The $1.27B budget — up almost $80M from previous years — will see 100 new police officers and 42 new firefighters as part of an add of 175 jobs. As well, Curry intends to put more money into reserve accounts, including one for salary contingencies, as pension reform includes raises over the next three years for all employees.
Brosche noted that Curry had given her a high-level briefing on the new budget on Sunday, including “Safer Neighborhoods and the public safety commitment, and how he was going to be handling the Children’s Commission and the Journey in the budget.”
“High level, it looks very much in line with what we’ve seen for a couple of years, as well as the promises [Mayor Curry] made during the campaign,” Brosche said.
One highlight of the budget: a $105M capital improvement program, much of it fueled by borrowing at low interest rates.
When we talked to Curry, he didn’t seem worried about a turn in credit markets impacting the city’s borrowing.
Brosche, for her part, values a “balanced approach” between the “money that we have now, and the money we’re going to have to pay for in the future.”
“I’ve been very attentive to our debt affordability studies that come out each year, and one came out earlier this year in terms of our capacity.
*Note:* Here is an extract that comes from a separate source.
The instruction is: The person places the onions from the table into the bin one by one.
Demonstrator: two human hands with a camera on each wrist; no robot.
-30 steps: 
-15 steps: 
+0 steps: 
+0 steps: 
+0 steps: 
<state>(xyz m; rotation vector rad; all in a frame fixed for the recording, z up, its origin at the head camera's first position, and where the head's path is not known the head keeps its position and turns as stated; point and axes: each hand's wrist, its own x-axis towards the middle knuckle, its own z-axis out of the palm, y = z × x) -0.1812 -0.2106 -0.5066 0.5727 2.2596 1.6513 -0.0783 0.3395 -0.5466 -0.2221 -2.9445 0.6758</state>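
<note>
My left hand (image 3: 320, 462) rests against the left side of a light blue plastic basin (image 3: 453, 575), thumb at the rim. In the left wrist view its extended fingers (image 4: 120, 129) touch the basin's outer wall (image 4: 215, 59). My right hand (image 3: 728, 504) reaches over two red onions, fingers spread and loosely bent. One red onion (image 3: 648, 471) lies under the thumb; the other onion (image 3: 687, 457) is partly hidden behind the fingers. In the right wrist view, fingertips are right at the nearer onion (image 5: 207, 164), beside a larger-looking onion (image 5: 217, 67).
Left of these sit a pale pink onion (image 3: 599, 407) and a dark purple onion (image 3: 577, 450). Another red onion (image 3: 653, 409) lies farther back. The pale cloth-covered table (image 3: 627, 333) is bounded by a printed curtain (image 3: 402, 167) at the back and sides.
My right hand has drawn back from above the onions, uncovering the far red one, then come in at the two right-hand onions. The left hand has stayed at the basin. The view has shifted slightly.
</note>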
I’ll be taking a look at that again in relation to the details of what we see in the budget,” Brosche noted.
Regarding the proposed increase in emergency reserve levels to 8 percent in the coming years, Brosche lauded that as “smart.”
“We’ve seen the need,” Brosche said, for increased emergency reserve levels “through last year’s experiences, and we want to make sure we’re prepared.”
Another impact down the road — the inevitable decrease in ad valorem collections once the housing market resets — may not be easily defrayed by even an 8 percent emergency reserve level, Brosche said.
“When millage goes down, it takes forever to get back to the pre-recession level,” Brosche noted.
“It’s a good move in terms of being prepared and conservative, but I can’t say specifically that it’s going to save us from any particular economic decline or catastrophe — it was at catastrophe levels” after the 2008 crash, Brosche said.
“If we had another one of those [recessions], we’re still going to feel it.”